**Exercise requirements**
Return all of the material exactly; no line may be dropped.

**Data block**
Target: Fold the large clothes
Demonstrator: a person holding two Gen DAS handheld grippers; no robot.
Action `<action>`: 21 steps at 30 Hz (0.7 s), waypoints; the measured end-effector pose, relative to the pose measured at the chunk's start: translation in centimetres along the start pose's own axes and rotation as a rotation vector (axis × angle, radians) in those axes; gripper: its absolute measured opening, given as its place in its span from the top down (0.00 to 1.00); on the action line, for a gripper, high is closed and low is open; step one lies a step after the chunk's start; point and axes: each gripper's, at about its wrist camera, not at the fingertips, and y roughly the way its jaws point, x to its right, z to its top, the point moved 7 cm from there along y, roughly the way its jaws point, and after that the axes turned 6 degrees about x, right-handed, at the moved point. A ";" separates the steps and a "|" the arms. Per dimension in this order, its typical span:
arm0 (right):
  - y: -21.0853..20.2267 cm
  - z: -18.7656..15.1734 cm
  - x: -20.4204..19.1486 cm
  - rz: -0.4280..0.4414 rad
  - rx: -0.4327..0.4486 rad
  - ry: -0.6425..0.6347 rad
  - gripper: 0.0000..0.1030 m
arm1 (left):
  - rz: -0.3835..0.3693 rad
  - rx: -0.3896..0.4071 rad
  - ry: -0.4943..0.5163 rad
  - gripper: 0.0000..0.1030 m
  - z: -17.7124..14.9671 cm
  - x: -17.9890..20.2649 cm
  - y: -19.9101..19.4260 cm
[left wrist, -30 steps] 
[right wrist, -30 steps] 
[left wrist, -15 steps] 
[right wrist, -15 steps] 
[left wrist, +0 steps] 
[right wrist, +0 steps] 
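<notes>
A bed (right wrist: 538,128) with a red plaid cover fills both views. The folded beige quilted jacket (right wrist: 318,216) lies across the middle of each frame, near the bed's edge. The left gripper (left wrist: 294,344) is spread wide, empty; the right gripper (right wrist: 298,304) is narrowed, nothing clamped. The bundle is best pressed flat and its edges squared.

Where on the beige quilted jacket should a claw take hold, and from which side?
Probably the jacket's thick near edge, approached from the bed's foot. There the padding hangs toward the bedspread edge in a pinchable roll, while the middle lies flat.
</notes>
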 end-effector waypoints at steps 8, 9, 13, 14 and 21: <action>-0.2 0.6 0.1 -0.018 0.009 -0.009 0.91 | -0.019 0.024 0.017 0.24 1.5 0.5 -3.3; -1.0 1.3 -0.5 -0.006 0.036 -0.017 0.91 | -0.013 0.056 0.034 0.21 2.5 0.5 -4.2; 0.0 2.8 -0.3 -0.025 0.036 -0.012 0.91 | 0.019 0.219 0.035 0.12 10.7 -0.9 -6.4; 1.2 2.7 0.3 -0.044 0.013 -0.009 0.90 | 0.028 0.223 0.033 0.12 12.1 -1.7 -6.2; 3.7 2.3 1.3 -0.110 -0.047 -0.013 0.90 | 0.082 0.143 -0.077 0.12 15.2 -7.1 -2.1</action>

**Finished exercise**
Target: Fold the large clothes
Demonstrator: a person holding two Gen DAS handheld grippers; no robot.
Action `<action>`: 21 steps at 30 Hz (0.7 s), waypoints; the measured end-effector pose, relative to the pose measured at the chunk's start: translation in centimetres along the start pose's own axes and rotation as a rotation vector (axis × angle, radians) in those axes; gripper: its absolute measured opening, given as its place in its span from the top down (0.00 to 1.00); on the action line, for a gripper, high is closed and low is open; step one lies a step after the chunk's start; point and axes: each gripper's, at about its wrist camera, not at the fingertips, and y roughly the way its jaws point, x to its right, z to its top, the point moved 7 cm from there along y, roughly the way its jaws point, and after that the axes turned 6 degrees about x, right-handed, at the moved point. A ";" separates the steps and a "|" the arms. Per dimension in this order, its typical span:
arm0 (right):
  - y: -21.0853..20.2267 cm
  - z: -18.7656..15.1734 cm
  - x: -20.4204..19.1486 cm
  - rz: -0.4280..0.4414 rad
  - rx: -0.4327..0.4486 rad
  - ry: -0.6425..0.6347 rad
  - gripper: 0.0000..0.1030 m
arm1 (left):
  - rz: -0.3835..0.3693 rad
  - rx: -0.3896..0.4071 rad
  - ry: -0.4943..0.5163 rad
  - gripper: 0.0000..0.1030 m
  - z: -17.7124..14.9671 cm
  - x: -17.9890..20.2649 cm
  - y: -19.9101..19.4260 cm
[left wrist, -30 steps] 
[right wrist, -30 steps] 
[left wrist, -15 steps] 
[right wrist, -15 steps] 
[left wrist, +0 steps] 
[right wrist, +0 steps] 
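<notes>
A bed (right wrist: 538,128) with a red plaid cover fills both views. The folded beige quilted jacket (right wrist: 318,216) lies across the middle of each frame, near the bed's edge. The left gripper (left wrist: 294,344) is spread wide, empty; the right gripper (right wrist: 298,304) is narrowed, nothing clamped. The bundle is best pressed flat and its edges squared.

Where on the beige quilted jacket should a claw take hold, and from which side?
Probably the jacket's thick near edge, approached from the bed's foot. There the padding hangs toward the bedspread edge in a pinchable roll, while the middle lies flat.
</notes>
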 end-effector waypoints at steps 8, 9, 13, 14 and 21: <action>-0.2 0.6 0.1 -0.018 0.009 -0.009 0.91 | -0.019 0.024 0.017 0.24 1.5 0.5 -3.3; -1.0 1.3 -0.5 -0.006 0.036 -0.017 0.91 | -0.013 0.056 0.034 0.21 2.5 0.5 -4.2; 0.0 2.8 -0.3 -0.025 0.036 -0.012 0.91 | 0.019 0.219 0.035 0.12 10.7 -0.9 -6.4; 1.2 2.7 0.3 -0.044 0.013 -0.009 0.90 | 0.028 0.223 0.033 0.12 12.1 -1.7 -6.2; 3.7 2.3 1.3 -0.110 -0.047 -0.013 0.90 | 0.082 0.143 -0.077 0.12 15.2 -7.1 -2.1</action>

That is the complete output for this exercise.